Housing Visions and
Shortsightedness
By Doris Rubenstein, PDP Services
Minnesota Business, May, 2002
It seems that workforce housing is
getting a lot of attention these days from many different sectors
of our community.
In November, 2001, Housing
Minnesota organized the first Minnesota Housing Convention. The
economic impact of workforce housing was underscored by the
results of a recent study, called “Workforce Housing: The Key to
Ongoing Regional Prosperity” prepared in September 2001 by
Maxfield Research for GVA Marquette Advisors/Real Estate
Counselors. The report brought out these points:
- Job growth will create the
need for 26,800 new workforce units over the next five
years.
- Private developers may lose
about $31,000/unit for owner units, and $43,000/rental unit.
That means there is a need for about $1.5 billion in gap
funding.
- The metro area loses $128
million in consumer spending, and $137 million in income
from the prospective workers who cannot find housing.
- A $1.5 billion subsidy
for new workforce housing will generate a net gain of $12.2
billion to the regional economy over the next fifteen years,
or $8.13 in economic benefits for $1 invested.
This particular conference was
unique in that nearly a third of the participants were connected
in some way to businesses in housing construction and development.

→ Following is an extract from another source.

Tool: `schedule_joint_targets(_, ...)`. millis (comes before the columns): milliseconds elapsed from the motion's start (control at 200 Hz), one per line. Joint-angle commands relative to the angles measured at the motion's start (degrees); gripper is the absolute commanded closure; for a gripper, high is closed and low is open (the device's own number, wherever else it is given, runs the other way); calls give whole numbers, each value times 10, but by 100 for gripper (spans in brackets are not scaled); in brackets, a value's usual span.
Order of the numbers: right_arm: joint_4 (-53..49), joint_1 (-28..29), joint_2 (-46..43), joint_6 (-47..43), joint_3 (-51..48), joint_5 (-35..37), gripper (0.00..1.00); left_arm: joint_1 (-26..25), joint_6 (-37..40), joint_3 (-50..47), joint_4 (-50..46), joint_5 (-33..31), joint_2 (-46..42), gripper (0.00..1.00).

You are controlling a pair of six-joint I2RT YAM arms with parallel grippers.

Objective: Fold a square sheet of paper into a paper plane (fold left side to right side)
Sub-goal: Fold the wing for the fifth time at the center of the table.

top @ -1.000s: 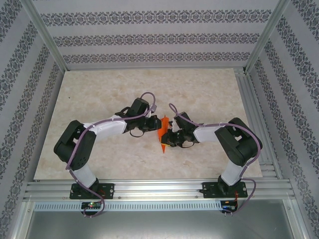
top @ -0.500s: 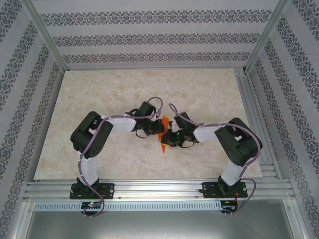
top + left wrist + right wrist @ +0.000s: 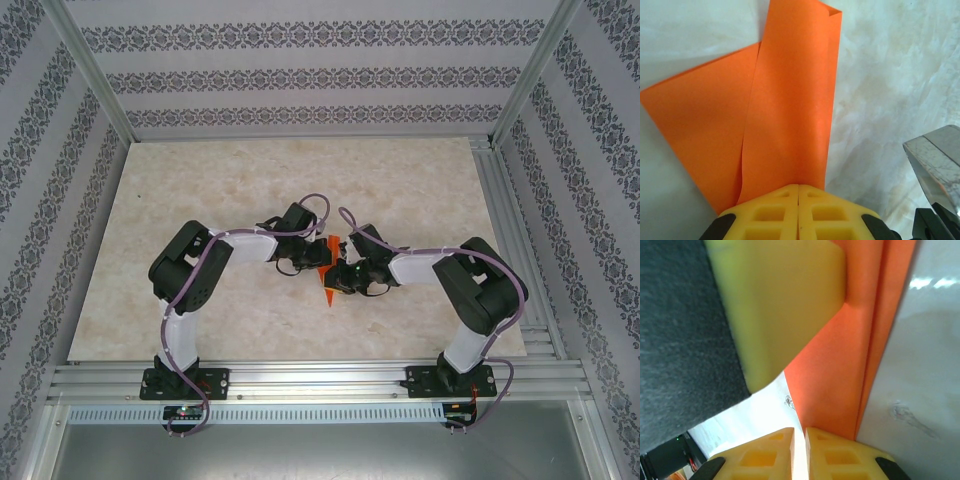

Few other recent workforce taskforces, representing local and
state government units, non-profit institutions, and faith-based
organizations, can boast such participation. In fact, there’s
seems to be a disconnect between the advocates for workplace
housing and those who can provide it?
The Minneapolis Regional Chamber of
Commerce recently appointed a high priority task force to address
workforce housing. Let’s look at who’s on the Chamber of
Commerce task force. There are 29 members: Five represent
non-profit organizations, none of which are dedicated to housing.
Three are connected to government. Two are part of educational
institutions. The rest are businesses. It’s a good mix of
finance institutions, builders and developers, and consultants
with a good smattering of other high-profile companies mixed in.
Now let’s look at some of the
coalitions for affordable housing and who is involved with them.
- The Family Housing Fund lists
of officers and directors have 23 members. Four are from
business (none in construction or housing management), ten
are from government, and the rest are non-profits.
- The Minnesota Housing
Partnership board of directors lists among its 18 members
four for-profit institutions on the board, including one
company involved directly in housing: Fannie Mae.
- MICAH (Metropolitan Interfaith
Council on Affordable Housing) has one member on its
17-member board who does not represent a non-profit
organization: Stuart Management Corporation.
Of the profit-making institutions
on these boards, the majority are banks. They provide the mortgage
capital for buyers and loans to the builders. In sum: just 9 of 58
board members, or barely fifteen percent, represent those who
finance or manage housing and none represent for-profit builders.
That fact is that there is little
cross-over between those who represent constituencies who need
housing for their workforces, those who will be co-beneficiaries
of increased housing by providing services to those new homes, and
those who need the homes on the boards of these organizations. Yet
they all are concerned with and clamoring for workforce housing.
The need for workforce housing is
undeniable. The benefits of investments and subsidies are clear.
What we need now is for government, business and housing advocates
to find a neutral forum for working together to solve this
problem. They must open their respective doors wider, and be more
welcoming to differing view and approaches. If they don’t,
everyone loses. When they do, everyone wins.